L’Osservatore Romano (Settimanale) 05-02-2017
Non c’è niente da fare. Ho un vero debole per la musica arabo
andalusa, quella molto vicina al flamenco. So che all’orecchio
“occidentale” suona monotona e un po’ noiosa, ma per me rimane la musica
dell’adolescenza, la sola a consolare le mie delusioni d’amore.
Questione di gusti!
In quell’epoca nasceva a Tangeri una Radio dedicata al
Mediterraneo. Quella musica ne era il tappeto sonoro. Per tutto il corso
della giornata vi risuonavano ritmi provenienti da Algeria, Tunisia e
Marocco. Le voci sublimi dei cantanti ti facevano viaggiare in un mondo
di armonia tra culture diverse: ebrea, cristiana e musulmana. Quei suoni
provenivano dal IX Secolo, l’epoca dell’emirato di Abderrahman II.
Erano le armonie dell’Andalus di Ziryab, il musicista persiano
considerato come l’iniziatore del genere.
Molti artisti magrebini hanno permesso la sopravvivenza di questa
musica che continua ancora oggi a raccogliere seguaci e appassionati.
Tra tutti mi limiterò a citare Salim Halali, non solo per la sua
maestria e capacità musicali, ma per un episodio della sua vita che mi
sembra opportuno raccontare a ridosso della giornata della memoria.
Halali, il cui nome era Simon prima di scegliere un nome d’arte,
era di origini algerine: cantante e suonatore di liuto, darbuka e
violino.

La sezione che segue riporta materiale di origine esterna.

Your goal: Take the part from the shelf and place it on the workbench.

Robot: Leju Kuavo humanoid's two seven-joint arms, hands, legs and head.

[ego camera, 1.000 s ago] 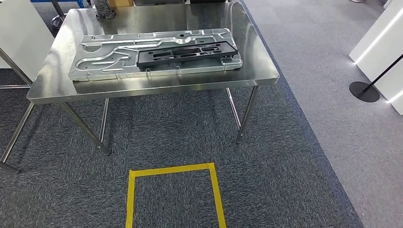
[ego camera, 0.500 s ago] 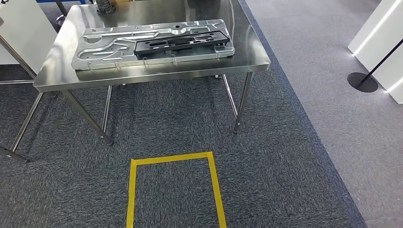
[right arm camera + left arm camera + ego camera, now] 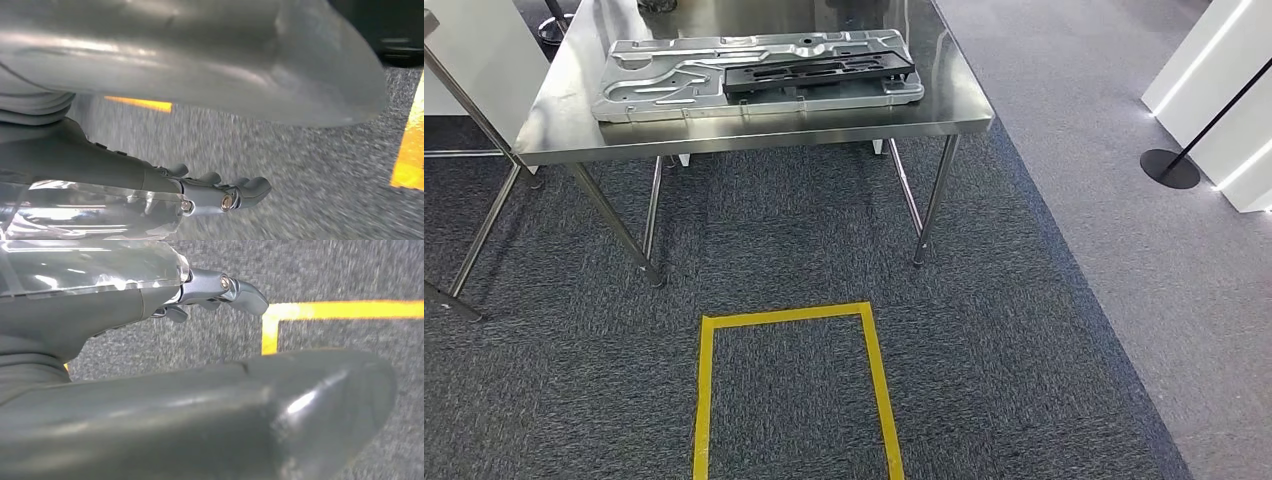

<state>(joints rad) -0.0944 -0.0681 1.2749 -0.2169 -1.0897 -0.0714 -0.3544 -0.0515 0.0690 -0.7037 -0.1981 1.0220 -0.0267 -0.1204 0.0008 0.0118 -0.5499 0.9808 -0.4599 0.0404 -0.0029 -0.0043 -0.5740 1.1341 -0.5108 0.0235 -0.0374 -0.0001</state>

Nato a luglio del 1920 vicino ad Annaba nel seno di una
famiglia di musicisti ebrei. Suo padre era di origini turche, sua madre
era berbera.
Nel 1937, Halali è a Parigi dove inizia a raccogliere consensi e
apprezzamenti. Il suo incontro con il musicista algerino Mohamed el
Kamel è decisivo: è lui che scrive tutti i primi successi discografici
di Halali.
Tutto fila liscio fino all’occupazione tedesca.
Le origini ebree di Salim diventano un pericolo per la sua vita. La
storia (e qualsiasi enciclopedia) ci racconta come fu salvato dal
fondatore e primo rettore della moschea di Parigi. Si Kaddour
Benghabrit, così si chiamava, gli procurò documenti falsi perché
risultasse un musulmano, arrivando a scolpirne la “prova” – il nome del
padre defunto – su una tomba anonima del cimitero musulmano di Bobigny
(Seine-Saint-Denis).
Dopo la seconda guerra mondiale, Salim Halali si trasferisce a
Casablanca, in Marocco, dove inizia a esplorare gli ibridi ritmi
giudeo-arabi come la famosa canzone A yidishe mame (una madre ebrea).
Nel 1970 acquista una casa discografica e si dedica a produrre i lavori di musicisti magrebini.
In Marocco è ricordato ancora per la sua grande generosità. Aiutava
molti poveri soprattutto nei periodi delle feste islamiche. È
commemorato anche per aver devoluto in beneficenza la totalità dei
diritti delle sue canzoni.
A chi continua a fomentare l’odio ovunque: perché storie del genere non vi interessano?